▸ **Exercise directions**
Each line of the data below containing "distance" needs to be listed.

Stored items
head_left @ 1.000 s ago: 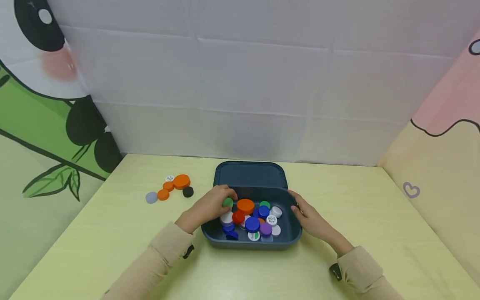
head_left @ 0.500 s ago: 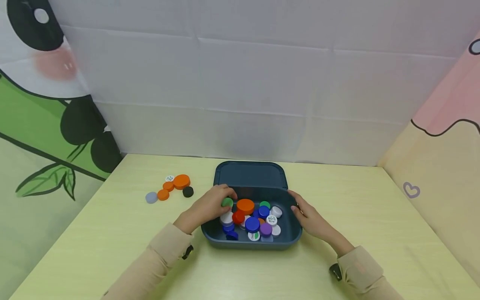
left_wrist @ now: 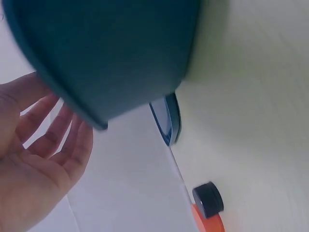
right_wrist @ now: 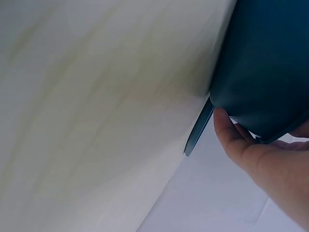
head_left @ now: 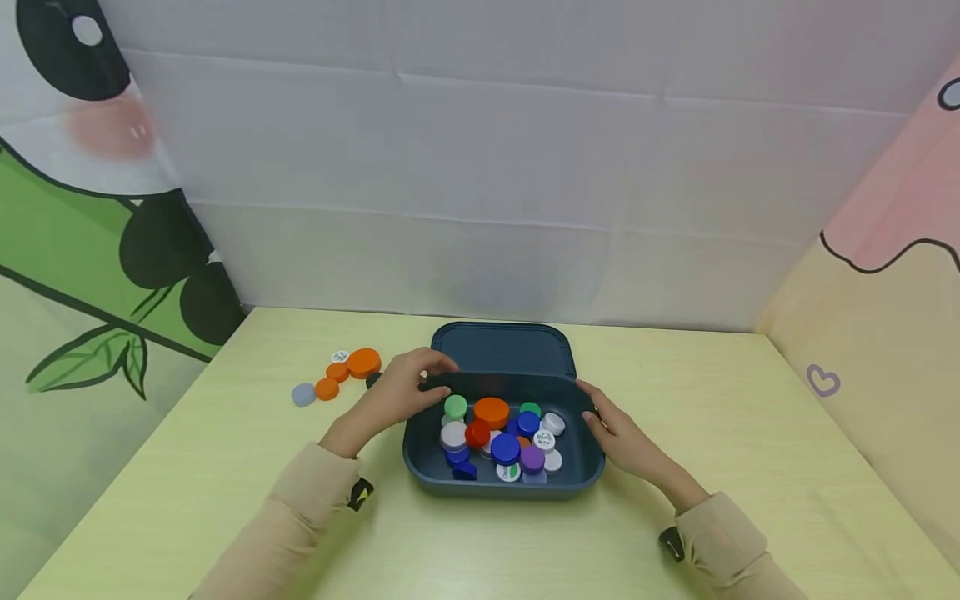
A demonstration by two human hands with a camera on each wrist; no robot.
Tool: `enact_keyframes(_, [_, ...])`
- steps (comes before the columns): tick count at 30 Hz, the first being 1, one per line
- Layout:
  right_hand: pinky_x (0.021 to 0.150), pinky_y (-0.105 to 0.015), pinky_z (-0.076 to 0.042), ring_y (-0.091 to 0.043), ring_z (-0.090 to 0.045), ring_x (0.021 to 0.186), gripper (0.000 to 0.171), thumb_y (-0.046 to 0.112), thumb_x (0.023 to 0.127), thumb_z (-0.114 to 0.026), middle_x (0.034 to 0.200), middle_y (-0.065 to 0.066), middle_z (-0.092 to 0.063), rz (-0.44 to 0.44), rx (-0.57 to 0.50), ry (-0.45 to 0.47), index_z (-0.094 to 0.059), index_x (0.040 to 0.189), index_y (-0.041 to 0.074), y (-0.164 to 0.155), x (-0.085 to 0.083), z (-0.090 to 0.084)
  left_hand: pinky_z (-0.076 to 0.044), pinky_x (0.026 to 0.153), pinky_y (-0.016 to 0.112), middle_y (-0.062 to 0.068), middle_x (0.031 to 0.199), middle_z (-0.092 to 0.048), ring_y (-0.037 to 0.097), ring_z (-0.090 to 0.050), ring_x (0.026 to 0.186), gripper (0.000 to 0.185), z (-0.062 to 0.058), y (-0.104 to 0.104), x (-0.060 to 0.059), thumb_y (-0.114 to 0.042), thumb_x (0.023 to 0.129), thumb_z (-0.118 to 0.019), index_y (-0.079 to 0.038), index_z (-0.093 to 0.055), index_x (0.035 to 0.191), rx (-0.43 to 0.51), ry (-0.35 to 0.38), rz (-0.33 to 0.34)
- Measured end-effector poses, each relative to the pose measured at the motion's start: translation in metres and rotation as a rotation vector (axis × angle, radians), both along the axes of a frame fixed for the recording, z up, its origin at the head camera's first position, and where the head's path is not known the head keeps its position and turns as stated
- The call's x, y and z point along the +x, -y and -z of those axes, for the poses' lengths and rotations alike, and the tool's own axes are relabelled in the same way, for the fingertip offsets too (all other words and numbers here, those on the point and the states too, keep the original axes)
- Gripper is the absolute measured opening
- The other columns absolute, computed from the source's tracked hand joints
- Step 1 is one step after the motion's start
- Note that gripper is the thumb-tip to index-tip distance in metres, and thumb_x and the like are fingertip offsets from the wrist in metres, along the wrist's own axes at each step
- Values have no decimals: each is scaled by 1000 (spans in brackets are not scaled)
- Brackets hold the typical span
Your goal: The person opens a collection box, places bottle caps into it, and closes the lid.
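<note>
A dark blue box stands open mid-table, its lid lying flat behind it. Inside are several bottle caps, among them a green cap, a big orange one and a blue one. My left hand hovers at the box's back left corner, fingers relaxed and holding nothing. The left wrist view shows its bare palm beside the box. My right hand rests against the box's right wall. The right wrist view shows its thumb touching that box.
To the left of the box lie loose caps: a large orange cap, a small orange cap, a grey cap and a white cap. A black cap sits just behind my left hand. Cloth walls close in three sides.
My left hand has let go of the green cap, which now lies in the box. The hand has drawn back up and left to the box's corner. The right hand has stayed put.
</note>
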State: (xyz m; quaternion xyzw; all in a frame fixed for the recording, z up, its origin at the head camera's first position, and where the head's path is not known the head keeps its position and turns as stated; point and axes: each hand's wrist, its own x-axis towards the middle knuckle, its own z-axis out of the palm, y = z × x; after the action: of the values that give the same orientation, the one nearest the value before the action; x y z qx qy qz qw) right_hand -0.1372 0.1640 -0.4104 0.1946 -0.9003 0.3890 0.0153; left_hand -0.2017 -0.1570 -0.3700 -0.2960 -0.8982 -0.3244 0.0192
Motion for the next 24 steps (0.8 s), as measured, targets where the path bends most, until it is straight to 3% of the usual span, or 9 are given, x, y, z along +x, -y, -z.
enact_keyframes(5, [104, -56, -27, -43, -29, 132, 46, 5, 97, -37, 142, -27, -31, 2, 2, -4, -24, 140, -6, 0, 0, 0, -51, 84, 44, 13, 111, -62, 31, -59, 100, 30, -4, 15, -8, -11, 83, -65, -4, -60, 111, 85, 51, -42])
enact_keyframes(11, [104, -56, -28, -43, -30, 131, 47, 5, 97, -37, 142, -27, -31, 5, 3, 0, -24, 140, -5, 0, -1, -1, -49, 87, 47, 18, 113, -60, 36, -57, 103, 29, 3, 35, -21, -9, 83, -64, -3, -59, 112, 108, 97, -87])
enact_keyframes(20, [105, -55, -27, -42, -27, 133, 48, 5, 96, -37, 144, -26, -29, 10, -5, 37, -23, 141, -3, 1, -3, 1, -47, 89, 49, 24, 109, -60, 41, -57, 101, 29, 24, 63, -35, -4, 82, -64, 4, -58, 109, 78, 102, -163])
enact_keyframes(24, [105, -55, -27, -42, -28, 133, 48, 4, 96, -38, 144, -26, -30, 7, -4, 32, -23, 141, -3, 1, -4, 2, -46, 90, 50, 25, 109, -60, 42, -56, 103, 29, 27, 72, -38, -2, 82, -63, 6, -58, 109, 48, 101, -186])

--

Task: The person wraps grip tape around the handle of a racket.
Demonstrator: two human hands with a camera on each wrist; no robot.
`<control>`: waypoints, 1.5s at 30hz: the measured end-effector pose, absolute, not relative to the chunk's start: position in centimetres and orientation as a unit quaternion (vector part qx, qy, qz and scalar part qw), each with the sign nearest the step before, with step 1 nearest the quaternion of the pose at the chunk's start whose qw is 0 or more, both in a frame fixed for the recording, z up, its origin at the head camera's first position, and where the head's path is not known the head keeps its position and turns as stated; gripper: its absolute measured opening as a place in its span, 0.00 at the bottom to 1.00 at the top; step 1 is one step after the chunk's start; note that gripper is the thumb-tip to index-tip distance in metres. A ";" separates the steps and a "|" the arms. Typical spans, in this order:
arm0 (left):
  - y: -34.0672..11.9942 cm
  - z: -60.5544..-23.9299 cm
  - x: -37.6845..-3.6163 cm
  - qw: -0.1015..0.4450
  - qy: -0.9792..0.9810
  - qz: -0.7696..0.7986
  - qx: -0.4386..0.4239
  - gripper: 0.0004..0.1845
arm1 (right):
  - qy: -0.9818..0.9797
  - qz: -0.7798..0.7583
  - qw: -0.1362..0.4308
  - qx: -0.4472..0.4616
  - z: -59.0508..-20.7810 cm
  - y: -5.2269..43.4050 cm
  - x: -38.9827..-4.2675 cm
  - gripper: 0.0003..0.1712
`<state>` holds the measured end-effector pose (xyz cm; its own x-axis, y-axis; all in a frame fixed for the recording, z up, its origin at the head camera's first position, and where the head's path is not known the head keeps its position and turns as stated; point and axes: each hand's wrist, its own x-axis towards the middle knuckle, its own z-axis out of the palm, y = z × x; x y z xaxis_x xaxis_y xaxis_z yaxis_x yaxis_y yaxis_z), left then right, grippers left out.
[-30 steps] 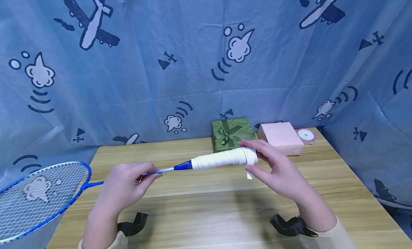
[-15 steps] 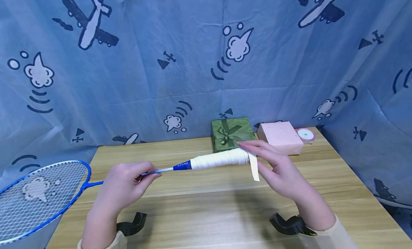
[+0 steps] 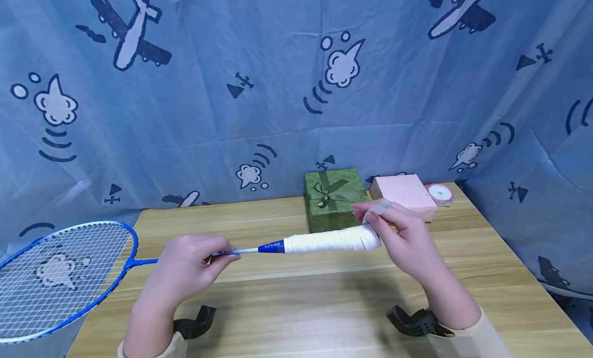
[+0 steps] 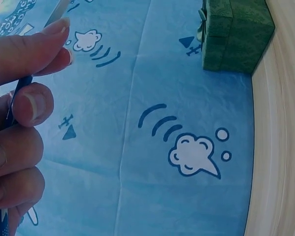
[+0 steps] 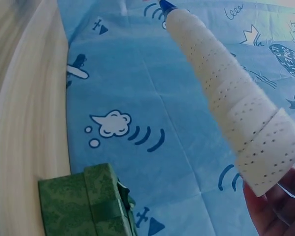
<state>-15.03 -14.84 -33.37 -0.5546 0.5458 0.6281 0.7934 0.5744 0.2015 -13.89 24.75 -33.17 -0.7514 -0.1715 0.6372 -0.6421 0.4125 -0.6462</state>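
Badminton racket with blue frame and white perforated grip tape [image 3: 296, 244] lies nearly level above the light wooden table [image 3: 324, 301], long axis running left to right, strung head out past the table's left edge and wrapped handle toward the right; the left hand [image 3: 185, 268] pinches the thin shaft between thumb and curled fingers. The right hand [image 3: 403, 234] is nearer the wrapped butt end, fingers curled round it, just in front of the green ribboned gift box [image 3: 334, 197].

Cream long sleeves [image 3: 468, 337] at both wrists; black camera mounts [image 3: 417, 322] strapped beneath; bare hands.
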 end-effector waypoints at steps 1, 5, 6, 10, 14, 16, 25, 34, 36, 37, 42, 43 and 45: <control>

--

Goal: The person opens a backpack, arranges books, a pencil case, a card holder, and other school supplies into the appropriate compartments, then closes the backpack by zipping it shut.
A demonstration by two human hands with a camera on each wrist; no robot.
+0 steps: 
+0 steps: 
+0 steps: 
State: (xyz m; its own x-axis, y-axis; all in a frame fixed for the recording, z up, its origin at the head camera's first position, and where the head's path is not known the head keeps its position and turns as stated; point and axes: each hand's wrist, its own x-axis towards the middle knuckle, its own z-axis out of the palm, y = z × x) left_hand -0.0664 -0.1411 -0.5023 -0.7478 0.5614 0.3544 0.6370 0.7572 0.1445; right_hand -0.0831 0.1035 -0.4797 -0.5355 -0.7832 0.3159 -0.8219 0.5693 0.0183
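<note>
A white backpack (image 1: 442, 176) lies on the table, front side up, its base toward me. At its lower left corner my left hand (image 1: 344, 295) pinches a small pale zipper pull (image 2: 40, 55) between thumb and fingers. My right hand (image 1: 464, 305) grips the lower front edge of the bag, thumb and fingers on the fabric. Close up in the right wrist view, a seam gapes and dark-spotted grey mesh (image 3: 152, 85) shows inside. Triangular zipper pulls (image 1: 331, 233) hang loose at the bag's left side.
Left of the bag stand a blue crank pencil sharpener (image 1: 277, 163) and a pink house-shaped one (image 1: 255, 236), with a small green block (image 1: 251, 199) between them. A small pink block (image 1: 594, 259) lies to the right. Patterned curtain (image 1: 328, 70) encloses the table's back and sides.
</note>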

▸ **Task answer**
- Note that gripper is the thumb-tip to index-tip distance in metres, and thumb_x and the like are fingertip offsets from the wrist in metres, along the wrist's own axes at each step
`<control>`: waypoints, 1.5s at 30hz: the measured end-effector pose, absolute, not relative to the chunk's start: position in centimetres and orientation as a unit quaternion (vector part qx, qy, qz and scalar part qw), each with the sign nearest the step before, with step 1 nearest the quaternion of the pose at the chunk's start whose qw is 0 or more, both in a frame fixed for the recording, z up, its origin at the head camera's first position, and where the head's path is not known the head keeps its position and turns as stated; gripper: its absolute measured opening as a place in its span, 0.00 at the bottom to 1.00 at the top; step 1 is one step after the chunk's start; note that gripper is the thumb-tip to index-tip distance in metres. A ";" separates the steps and a "|" the arms. Typical spans, in this order:

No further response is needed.